NCLB Testing: About Learning, Not Standings

The No Child Left Behind Act (NCLB) is perhaps the most sweeping and controversial educational reform ever enacted. As professionals working in the testing industry, we have both benefited and suffered from this legislation. To be sure, there are aspects of NCLB that are less than ideal, but sometimes criticisms of NCLB are taken too far beyond the facts.

Recently, a commentary highly critical of NCLB was published in the Wall Street Journal. The author, Charles Murray, claims that NCLB is “a disaster for federalism” and “holds good students hostage to the performance of the least talented.” Murray cites a report from the Civil Rights Project at Harvard University, which concludes that NCLB has not improved reading and math achievement as measured by the National Assessment of Educational Progress (NAEP). Murray further argues that although many state assessments show decreases in black–white achievement gaps, these decreases are meaningless because they are statistical artifacts based on changes in pass rate percentages rather than differences in test scores.

Murray’s criticism confounds the idea of measuring students against standards (criterion-referenced testing) with measuring students relative to a group (norm-referenced testing). In a norm-referenced system, if scores for white and black students increase the same amount, clearly the gap between the groups is not closing. But Murray fails to understand the basic tenets of standards-based assessment that provide the framework for NCLB. In each state, assessments are built to measure the state content standards, the very same content standards that schools are expected to use in their instruction. In addition, each state sets achievement standards that establish how well students must perform on the assessments to be considered “proficient” and “advanced.”

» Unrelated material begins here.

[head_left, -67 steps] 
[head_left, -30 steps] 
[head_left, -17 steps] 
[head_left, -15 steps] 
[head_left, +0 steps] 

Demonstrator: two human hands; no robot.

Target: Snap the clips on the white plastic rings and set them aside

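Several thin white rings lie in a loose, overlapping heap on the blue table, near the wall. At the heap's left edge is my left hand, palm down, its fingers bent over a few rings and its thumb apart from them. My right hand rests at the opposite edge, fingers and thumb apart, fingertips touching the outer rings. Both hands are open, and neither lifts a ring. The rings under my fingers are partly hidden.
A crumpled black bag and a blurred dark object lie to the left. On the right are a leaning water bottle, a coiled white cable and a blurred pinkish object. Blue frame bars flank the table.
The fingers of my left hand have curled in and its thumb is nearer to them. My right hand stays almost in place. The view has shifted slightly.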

In a standards-based assessment, if black and white students improve equally, the percentage of blacks achieving proficient will, over time, increase more than the percentage of whites achieving proficient. Murray is correct to say this is “mathematically inevitable.” But, is it meaningless? Is it meaningless that more black students who were not proficient are proficient now? Is it meaningless that more minority students are learning fundamental reading and math skills that they weren't learning before?

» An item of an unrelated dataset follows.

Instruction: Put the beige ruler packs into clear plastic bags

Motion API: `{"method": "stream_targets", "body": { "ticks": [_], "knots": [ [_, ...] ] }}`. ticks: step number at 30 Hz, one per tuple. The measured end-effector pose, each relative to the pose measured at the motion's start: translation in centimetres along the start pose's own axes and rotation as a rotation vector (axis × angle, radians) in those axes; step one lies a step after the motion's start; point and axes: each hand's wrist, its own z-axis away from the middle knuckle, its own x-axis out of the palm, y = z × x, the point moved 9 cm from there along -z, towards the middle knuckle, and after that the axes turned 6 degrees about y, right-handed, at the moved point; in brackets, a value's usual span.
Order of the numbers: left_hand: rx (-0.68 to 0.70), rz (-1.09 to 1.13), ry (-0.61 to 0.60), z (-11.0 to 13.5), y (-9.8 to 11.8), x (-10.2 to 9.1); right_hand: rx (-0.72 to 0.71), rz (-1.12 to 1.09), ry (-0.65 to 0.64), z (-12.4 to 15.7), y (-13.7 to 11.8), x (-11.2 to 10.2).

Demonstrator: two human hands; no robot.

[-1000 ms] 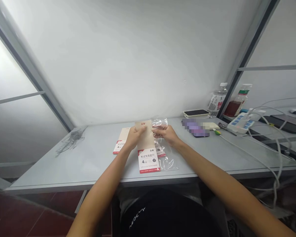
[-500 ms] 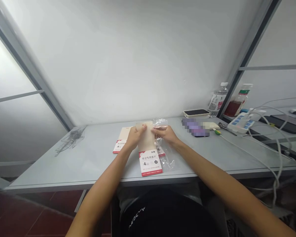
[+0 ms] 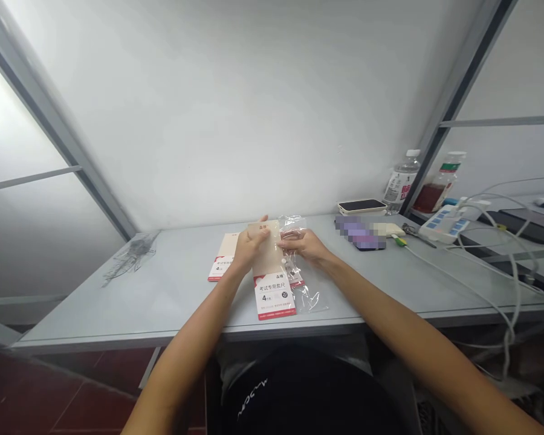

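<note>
Exam ruler set card, cream/white w/ red band & large "4", at 12 o'clock, just past desk front edge, overlapping clear plastic bag; cannot tell if inside it. L hand clamped on card's upper end. R hand pinching bag's top, right beside L hand, the two nearly touching. Step in hand: card & bag handled together. Farther: 2nd card at 11 o'clock, partly under L hand; phone at 1 o'clock; water bottle beyond it; power strip at 2 o'clock.
</note>
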Motion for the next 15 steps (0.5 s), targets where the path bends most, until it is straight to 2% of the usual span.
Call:
{"method": "stream_targets", "body": {
  "ticks": [4, 9, 15],
  "knots": [
    [-0.071, 0.062, -0.067, 0.0, -0.3, 0.5, -0.027, -0.013, 0.004, -0.1, -0.2, -0.2],
    [-0.058, -0.016, 0.065, -0.3, -0.5, -0.9, -0.076, 0.004, -0.014, -0.2, -0.5, 0.0],
    [-0.022, -0.039, 0.074, -0.4, -0.4, -1.1, -0.123, 0.018, -0.004, 0.1, -1.0, 0.1]
  ]
}}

By disdaining measuring students against standards and embracing norm-referenced measurements, Murray’s arguments evoke stereotypical assumptions—notably the assumption that there is “a constant, meaningful difference between groups” (as if this is some natural law and not based on divisions of class, privilege, and access to resources) and the statement that “they cannot all even be proficient” (i.e., what’s the point of trying, they can’t learn anyway).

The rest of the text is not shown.